USA: 50 ans après, elle obtient enfin une pension alimentaire pour sa fille
(ILLUSTRATION) La loi californienne ne prévoit aucun délai de prescription pour les arriérés de pension alimentaire

AFP, publié le jeudi 28 mars 2019 à 20h19

Près de 50 ans après un jugement condamnant son ex-mari à participer financièrement à l'éducation de sa fille, aujourd'hui âgée de 52 ans, une Californienne va enfin recevoir les pensions alimentaires tant attendues: 150.000 dollars avec les intérêts, selon les médias américains.

Toni Anderson, aujourd'hui âgée de 74 ans, avait épousé Don Lenhert en 1966 mais le couple s'était séparé deux ans plus tard, après avoir donné naissance à une petite fille.

Dans le cadre de la procédure de divorce, un juge avait ordonné au père de contribuer financièrement à l'éducation de son enfant, à raison de 210 dollars par mois pendant 30 mois, puis 160 dollars par mois jusqu'à son 18e anniversaire.

Mais "le premier chèque était sans provision, et ensuite il est parti au Canada avec sa copine et il a eu deux autres enfants.
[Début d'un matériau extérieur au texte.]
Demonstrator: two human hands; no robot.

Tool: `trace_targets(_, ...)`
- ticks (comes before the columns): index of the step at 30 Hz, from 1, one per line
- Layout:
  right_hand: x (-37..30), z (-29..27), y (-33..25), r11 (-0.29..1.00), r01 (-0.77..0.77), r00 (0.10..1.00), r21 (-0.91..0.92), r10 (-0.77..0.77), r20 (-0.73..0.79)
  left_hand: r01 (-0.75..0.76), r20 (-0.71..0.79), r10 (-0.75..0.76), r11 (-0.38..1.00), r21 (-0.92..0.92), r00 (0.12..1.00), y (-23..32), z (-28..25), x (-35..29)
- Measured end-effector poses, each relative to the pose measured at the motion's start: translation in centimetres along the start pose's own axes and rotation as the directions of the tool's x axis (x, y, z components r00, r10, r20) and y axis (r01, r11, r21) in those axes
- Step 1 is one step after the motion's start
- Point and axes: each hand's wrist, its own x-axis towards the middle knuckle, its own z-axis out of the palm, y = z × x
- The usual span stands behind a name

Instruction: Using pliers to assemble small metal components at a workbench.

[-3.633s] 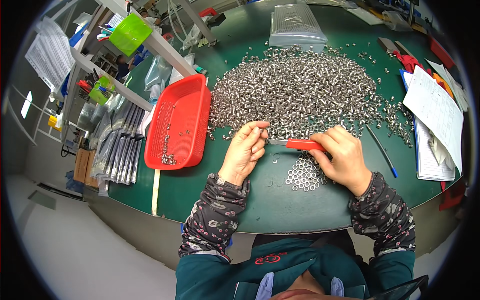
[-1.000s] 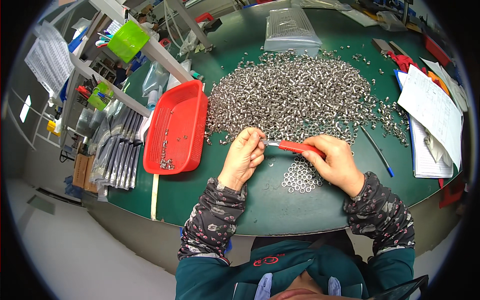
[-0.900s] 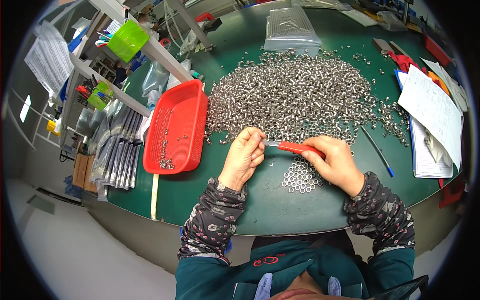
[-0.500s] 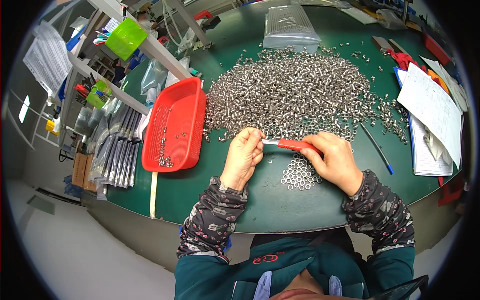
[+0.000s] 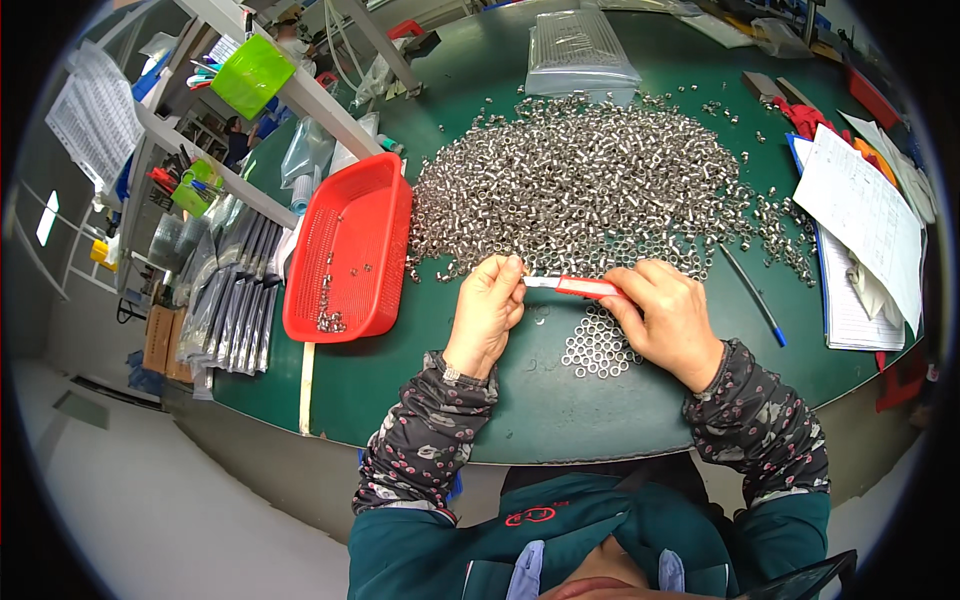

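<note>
My right hand [image 5: 668, 318] is closed round a red utility knife [image 5: 588, 287], its metal blade end pointing left. The blade's tip meets the fingertips of my left hand [image 5: 487, 312], which is closed in a pinch. Whatever sits between those left fingers is too small and hidden to make out. Just beyond both hands spreads a big heap of small shiny metal rings [image 5: 580, 185]. A smaller flat group of rings [image 5: 598, 345] lies on the green table below the knife, beside my right hand.
To the left stands a red plastic basket [image 5: 390, 255] with a few metal pieces in it. A blue pen [image 5: 757, 300] lies right of my right hand, near a clipboard with papers [image 5: 865, 225]. Plastic bags [image 5: 582, 55] are at the back; packed bags [image 5: 235, 315] sit far left.
The knife has turned slightly in my right hand, so a paler side of its handle shows. Both hands stay in nearly the same place.
</note>
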Motion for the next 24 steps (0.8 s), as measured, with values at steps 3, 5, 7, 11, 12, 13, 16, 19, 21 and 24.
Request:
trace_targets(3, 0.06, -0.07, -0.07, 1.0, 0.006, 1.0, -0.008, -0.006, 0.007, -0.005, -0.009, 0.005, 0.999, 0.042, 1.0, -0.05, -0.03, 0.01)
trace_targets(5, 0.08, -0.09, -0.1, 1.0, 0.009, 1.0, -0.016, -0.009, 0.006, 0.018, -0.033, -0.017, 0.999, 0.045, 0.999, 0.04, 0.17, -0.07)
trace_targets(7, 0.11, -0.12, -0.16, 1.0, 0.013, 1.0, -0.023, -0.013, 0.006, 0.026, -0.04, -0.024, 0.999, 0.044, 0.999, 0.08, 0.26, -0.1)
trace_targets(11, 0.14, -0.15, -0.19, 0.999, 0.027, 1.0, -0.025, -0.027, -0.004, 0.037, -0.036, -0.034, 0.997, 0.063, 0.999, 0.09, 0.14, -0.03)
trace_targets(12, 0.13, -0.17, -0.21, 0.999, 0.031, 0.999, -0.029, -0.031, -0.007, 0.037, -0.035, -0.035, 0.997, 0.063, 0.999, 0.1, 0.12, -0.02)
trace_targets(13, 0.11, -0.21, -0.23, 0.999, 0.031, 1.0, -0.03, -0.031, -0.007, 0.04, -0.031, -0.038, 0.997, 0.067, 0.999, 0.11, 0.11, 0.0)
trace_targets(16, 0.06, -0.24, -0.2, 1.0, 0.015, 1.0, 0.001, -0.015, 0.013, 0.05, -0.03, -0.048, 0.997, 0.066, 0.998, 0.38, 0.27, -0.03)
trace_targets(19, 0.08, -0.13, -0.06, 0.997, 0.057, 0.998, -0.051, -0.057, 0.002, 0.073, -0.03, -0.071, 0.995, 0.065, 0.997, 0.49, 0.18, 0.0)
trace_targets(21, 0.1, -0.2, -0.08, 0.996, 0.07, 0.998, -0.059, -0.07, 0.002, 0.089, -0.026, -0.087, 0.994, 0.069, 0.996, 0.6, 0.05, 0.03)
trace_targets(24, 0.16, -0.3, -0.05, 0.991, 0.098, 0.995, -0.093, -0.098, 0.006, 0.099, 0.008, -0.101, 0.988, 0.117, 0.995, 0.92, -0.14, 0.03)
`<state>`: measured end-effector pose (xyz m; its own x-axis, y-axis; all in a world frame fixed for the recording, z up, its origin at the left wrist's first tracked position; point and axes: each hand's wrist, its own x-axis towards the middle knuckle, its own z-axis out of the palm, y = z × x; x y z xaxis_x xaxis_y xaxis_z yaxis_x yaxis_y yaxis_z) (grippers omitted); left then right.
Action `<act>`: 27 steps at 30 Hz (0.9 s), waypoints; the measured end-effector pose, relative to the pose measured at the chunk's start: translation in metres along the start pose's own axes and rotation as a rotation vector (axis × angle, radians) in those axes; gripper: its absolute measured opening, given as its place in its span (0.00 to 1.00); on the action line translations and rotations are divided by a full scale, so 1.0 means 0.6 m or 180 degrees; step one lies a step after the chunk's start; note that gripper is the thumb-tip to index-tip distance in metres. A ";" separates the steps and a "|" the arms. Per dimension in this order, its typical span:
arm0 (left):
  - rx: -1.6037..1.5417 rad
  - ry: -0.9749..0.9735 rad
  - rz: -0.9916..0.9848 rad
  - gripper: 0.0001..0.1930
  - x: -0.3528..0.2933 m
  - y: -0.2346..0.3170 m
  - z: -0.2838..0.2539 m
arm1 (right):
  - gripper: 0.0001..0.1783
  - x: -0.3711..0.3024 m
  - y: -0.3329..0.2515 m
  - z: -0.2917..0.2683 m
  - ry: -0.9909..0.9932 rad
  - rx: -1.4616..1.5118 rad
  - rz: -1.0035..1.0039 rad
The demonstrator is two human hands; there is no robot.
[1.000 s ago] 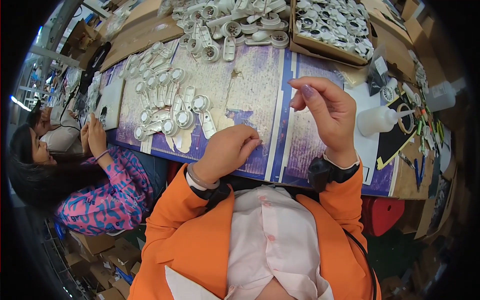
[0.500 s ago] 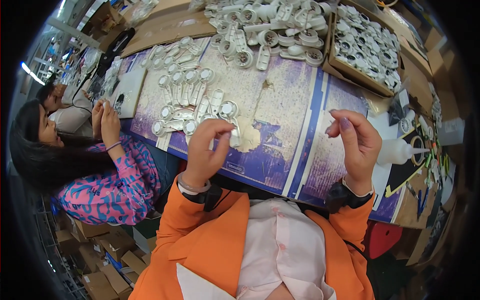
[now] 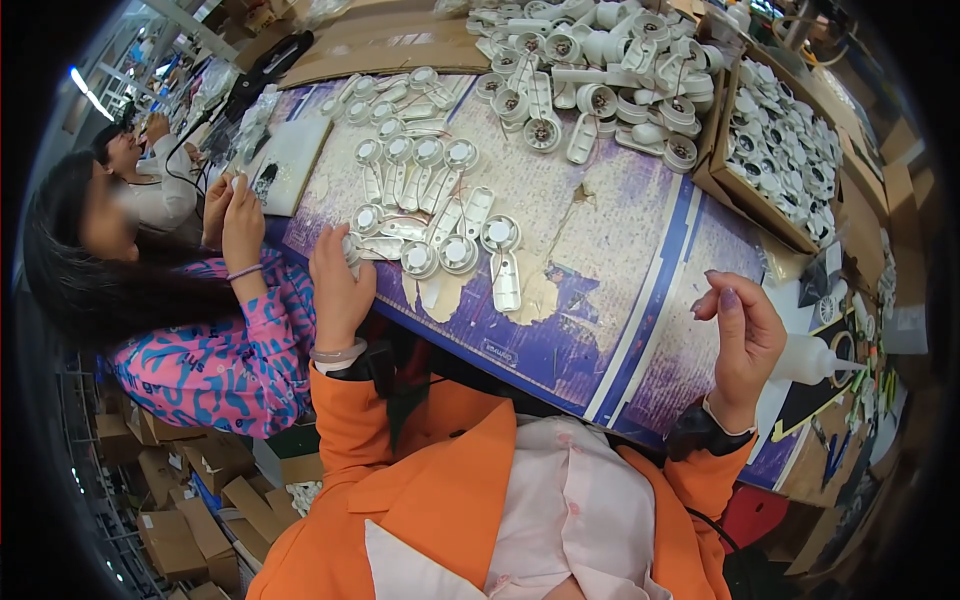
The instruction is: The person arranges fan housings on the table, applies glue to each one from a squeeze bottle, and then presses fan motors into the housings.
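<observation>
Several white plastic housings (image 3: 428,152), each a round head with a long hollow handle and thin red wires, lie in rows on the purple worn tabletop (image 3: 560,350). They look like handheld fan bodies. My left hand (image 3: 340,285) is at the near left end of these rows. Its fingers and thumb stand apart on either side of one round head (image 3: 350,247), which they partly cover; whether they press on it I cannot tell. Over the table's right side hovers my right hand (image 3: 745,330), fingers loosely bent, with nothing visible in them. A white squeeze bottle (image 3: 806,360) is beside it.
A heap of similar housings (image 3: 600,100) lies at the back. Right of it stands a cardboard box (image 3: 712,165) of small white parts. Pliers (image 3: 836,455) and a tape roll (image 3: 843,348) lie far right. At left, a co-worker in a pink-and-blue sleeve (image 3: 265,330) works close by.
My left hand has moved left and away from the nearest housing, to the left end of the rows. My right hand stays raised near the bottle. The view has shifted slightly.
</observation>
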<state>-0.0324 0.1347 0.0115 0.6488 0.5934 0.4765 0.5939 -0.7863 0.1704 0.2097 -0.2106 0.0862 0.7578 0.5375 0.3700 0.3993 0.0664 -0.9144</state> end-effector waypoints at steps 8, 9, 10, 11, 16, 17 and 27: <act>-0.0335 -0.0455 -0.0341 0.27 0.009 -0.047 0.009 | 0.10 0.000 0.008 -0.001 -0.0023 0.0008 0.0055; -0.0324 -0.0437 -0.0343 0.27 0.010 -0.048 0.010 | 0.10 0.000 0.007 0.000 -0.0029 -0.0006 0.0059; -0.0225 -0.0387 -0.0459 0.27 0.011 -0.048 0.012 | 0.10 -0.001 0.007 0.000 -0.0034 -0.0025 0.0062; -0.0125 -0.0334 -0.0575 0.27 0.013 -0.048 0.013 | 0.10 -0.001 0.006 0.001 -0.0039 -0.0043 0.0063; -0.0144 -0.0143 -0.0842 0.26 0.023 -0.056 0.023 | 0.10 -0.002 0.008 0.004 -0.0150 -0.0153 -0.0017; -0.0145 -0.0124 -0.0845 0.26 0.022 -0.052 0.021 | 0.10 -0.002 0.009 0.004 -0.0156 -0.0142 0.0000; -0.0414 -0.0444 -0.0248 0.25 -0.004 0.061 0.003 | 0.10 -0.005 0.015 0.007 -0.0273 -0.0149 0.0084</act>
<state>-0.0116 0.1048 0.0149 0.6682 0.6643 0.3348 0.5844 -0.7473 0.3164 0.2091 -0.2080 0.0765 0.7222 0.6087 0.3285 0.4050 0.0128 -0.9142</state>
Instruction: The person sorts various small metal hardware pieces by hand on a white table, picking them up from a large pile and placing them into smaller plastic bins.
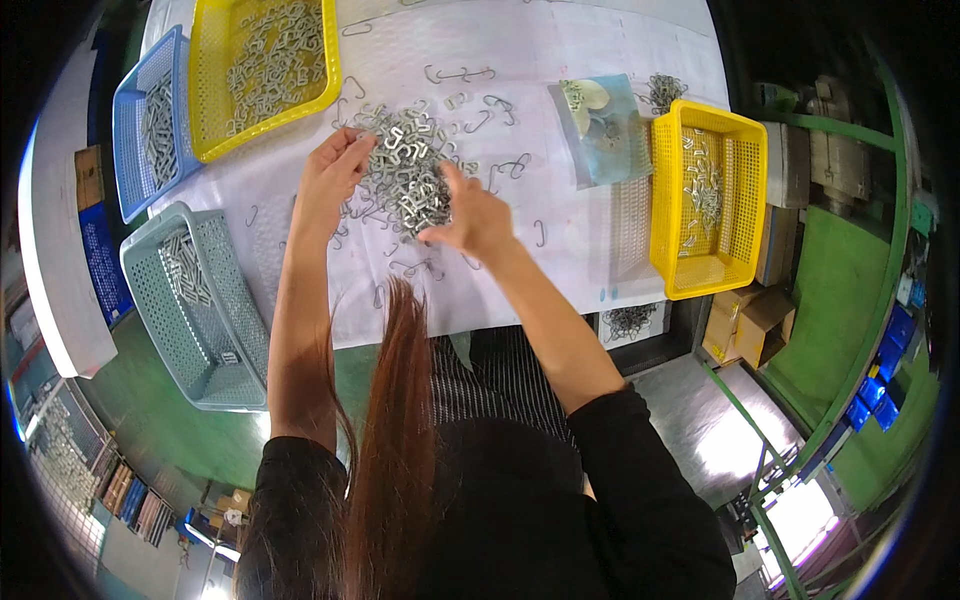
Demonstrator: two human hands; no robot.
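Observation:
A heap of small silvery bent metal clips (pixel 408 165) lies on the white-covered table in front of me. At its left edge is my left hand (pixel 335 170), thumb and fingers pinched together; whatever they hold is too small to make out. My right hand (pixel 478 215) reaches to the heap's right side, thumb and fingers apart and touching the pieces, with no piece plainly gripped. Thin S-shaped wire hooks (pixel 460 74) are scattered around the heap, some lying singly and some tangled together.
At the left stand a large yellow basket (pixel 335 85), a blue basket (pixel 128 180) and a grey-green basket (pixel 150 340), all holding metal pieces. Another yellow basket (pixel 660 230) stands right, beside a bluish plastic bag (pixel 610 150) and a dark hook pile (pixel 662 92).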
Il a complètement disparu", a affirmé Mme Anderson à CNN.

Architecte d'intérieur à Los Angeles, elle a réussi à élever seule sa fille et à lui payer l'université. Mais la septuagénaire dit désormais manquer de moyens avec sa seule retraite et est obligée de louer une partie de la maison qu'elle occupe à Carlsbad, dans le sud de la Californie, tout en continuant à travailler à temps partiel. 

Ce n'est que l'an dernier que Toni Anderson s'est rendu compte que la loi californienne ne prévoyait aucun délai de prescription pour les arriérés de pension alimentaire. Grâce à internet, elle a retrouvé la trace de son ex-mari, qui vit désormais dans l'Oregon (ouest).

"Il ne me devait que 160 dollars par mois, mais ça c'était il y a 50 ans. Aujourd'hui ça fait beaucoup plus", a lancé Mme Anderson à la télévision locale KGTV. Avec des intérêts à 10% par an, la somme dépassait 170.000 dollars mais elle a été ramenée à 150.000 lors d'une transaction conclue mercredi entre les parties.

"Je pense qu'il est un petit peu paniqué", a dit Mme Anderson, interrogée sur la réaction de son ex-mari, qui était présent au tribunal. "Et j'en suis bien contente parce que j'ai été paniquée durant toutes ces années. Maintenant, c'est son tour."